Stack Exploder: Scaling Node Infrastructure in a 1000+ Appchain Multiverse with Saga Edge Nodes

Saga is leading The Unblock movement, ushering in a new world where developers can build their web3 applications in as simple a way as possible. In the Unblock Manifesto, we highlighted how application developers have difficulty acquiring sufficient blockspace due to the need to manually stand up various parts of the infrastructure. Saga automates and trivializes the infrastructure for the developer by offering an Integrated Stack that automates launching on-demand blockspace.

An effective Integrated Stack requires the platform to automatically handle an immense amount of read, write and syncing requests. While existing infrastructure is sufficient for the status quo, it is not well equipped to handle demand of 1000+ appchains. The Saga Platform has many innovations that drive a breakthrough, but the most important component is a scalable back-end node infrastructure.

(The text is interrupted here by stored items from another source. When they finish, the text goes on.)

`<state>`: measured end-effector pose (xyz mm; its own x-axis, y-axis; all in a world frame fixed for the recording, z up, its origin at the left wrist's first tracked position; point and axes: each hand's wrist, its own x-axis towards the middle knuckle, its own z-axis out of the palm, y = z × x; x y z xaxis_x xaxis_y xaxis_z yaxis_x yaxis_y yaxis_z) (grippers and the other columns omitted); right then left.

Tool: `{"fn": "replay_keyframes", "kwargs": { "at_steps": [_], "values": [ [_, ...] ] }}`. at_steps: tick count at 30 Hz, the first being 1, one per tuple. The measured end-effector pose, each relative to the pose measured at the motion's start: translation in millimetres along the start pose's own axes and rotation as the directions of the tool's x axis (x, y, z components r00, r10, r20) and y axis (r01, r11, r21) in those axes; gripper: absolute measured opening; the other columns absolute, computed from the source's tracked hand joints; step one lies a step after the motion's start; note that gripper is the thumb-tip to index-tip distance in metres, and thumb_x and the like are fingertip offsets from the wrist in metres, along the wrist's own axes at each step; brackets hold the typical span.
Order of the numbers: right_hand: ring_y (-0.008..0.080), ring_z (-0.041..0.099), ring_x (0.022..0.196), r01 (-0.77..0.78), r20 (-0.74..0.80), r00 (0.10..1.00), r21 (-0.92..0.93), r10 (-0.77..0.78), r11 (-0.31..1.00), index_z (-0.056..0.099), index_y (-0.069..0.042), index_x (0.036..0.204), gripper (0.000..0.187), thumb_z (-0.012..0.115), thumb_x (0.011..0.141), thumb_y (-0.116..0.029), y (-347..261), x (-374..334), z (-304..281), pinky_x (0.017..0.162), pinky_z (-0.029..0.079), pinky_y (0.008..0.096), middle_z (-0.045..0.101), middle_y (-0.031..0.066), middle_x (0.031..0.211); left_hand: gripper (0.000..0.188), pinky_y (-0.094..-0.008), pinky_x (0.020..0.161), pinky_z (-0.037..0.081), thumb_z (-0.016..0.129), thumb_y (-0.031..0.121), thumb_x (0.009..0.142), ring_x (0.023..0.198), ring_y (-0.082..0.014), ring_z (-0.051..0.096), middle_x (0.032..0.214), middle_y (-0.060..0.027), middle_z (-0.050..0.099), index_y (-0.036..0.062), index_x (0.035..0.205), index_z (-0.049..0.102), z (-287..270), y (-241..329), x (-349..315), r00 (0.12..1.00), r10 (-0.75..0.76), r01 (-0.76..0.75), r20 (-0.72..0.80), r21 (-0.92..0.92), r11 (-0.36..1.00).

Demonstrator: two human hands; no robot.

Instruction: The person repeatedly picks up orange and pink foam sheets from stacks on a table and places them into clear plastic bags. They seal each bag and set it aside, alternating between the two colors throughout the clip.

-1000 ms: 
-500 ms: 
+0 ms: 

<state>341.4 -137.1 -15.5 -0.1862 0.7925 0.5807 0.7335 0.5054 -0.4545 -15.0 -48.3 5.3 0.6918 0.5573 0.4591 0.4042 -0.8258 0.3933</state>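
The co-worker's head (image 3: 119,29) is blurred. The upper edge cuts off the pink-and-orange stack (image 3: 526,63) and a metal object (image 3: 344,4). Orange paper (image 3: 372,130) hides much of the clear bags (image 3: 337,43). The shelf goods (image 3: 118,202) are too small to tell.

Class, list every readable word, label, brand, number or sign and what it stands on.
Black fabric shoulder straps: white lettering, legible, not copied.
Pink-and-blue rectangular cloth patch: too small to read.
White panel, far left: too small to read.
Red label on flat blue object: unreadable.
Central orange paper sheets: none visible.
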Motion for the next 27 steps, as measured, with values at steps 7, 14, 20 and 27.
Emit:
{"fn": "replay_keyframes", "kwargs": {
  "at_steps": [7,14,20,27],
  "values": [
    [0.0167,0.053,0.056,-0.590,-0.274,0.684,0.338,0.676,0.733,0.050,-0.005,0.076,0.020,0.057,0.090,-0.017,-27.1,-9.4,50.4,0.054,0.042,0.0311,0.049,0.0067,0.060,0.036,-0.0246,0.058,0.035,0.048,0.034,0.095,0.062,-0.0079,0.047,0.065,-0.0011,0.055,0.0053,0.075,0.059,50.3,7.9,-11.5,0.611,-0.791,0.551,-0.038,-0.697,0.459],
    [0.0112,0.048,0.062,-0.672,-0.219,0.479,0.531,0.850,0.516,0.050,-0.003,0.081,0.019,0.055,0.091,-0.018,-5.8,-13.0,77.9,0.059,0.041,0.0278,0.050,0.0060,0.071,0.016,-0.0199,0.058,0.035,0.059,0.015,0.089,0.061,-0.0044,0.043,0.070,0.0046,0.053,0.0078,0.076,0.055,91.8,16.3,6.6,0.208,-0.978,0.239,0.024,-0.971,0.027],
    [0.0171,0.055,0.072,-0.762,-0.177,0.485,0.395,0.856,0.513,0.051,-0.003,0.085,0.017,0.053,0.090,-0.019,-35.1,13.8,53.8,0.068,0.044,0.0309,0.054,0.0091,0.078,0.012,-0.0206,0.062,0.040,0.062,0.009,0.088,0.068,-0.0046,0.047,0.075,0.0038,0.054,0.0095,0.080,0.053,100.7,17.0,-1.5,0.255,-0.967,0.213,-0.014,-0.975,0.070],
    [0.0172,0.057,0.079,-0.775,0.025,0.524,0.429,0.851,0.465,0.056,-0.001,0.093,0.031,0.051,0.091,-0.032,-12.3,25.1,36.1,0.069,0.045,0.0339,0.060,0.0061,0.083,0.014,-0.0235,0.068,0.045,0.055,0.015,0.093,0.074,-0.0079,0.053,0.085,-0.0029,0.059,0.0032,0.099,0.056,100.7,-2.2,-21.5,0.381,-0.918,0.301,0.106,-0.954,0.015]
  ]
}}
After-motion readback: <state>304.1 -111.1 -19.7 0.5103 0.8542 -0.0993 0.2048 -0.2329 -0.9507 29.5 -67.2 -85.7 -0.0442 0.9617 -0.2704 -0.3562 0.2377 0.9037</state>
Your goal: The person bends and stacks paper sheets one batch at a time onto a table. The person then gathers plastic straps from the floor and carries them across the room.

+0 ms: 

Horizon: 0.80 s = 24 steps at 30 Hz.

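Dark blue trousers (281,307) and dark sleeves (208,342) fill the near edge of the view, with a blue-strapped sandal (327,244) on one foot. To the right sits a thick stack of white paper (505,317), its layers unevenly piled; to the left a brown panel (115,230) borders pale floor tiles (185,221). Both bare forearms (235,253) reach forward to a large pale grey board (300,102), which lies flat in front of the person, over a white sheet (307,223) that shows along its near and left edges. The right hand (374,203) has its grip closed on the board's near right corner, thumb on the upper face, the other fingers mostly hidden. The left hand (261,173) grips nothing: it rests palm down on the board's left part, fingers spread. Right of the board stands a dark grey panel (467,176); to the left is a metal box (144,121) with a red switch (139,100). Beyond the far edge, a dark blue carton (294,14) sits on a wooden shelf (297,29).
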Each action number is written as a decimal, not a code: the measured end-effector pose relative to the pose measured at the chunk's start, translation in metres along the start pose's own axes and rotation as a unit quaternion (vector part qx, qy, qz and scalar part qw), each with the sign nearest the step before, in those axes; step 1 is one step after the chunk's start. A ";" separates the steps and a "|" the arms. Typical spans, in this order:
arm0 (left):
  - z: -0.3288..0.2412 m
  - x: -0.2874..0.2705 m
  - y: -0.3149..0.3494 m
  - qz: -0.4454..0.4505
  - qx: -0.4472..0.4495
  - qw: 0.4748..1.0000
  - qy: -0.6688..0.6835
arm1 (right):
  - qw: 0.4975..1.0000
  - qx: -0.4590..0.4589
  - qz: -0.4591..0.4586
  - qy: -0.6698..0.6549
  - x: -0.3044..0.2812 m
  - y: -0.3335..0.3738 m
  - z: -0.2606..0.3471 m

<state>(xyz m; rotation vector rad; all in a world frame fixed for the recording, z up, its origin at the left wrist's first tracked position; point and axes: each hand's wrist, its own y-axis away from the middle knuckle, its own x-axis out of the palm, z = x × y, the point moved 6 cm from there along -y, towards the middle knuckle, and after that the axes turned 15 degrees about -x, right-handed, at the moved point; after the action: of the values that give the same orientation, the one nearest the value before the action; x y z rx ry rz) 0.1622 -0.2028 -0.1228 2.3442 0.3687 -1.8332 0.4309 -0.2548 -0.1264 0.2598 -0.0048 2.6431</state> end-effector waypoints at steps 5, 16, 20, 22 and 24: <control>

Today, we’re very excited to share our Saga Edge Node with the community.

Current Node Infrastructure Architecture

In a proof-of-stake blockchain, validators need to peer with each other to share consensus and other block production messages. At the same time, users need access to the validators to facilitate transactions to be included in blocks and read the latest state of the blockchain. If validators allow arbitrary connections from any of these sources, they open themselves to being intentionally or accidentally DDoSed. As a network, this is not acceptable because DDoSed validators do not participate in consensus and may halt the network.

Directly exposing validator nodes may DDoS the validator

To solve this problem, networks employ a sentry (or proxy) node architecture. The validator node hides behind one or more sentry nodes. The validators only peer with their own sentry nodes, and all external stakeholders communicate to the validator through their corresponding sentry node.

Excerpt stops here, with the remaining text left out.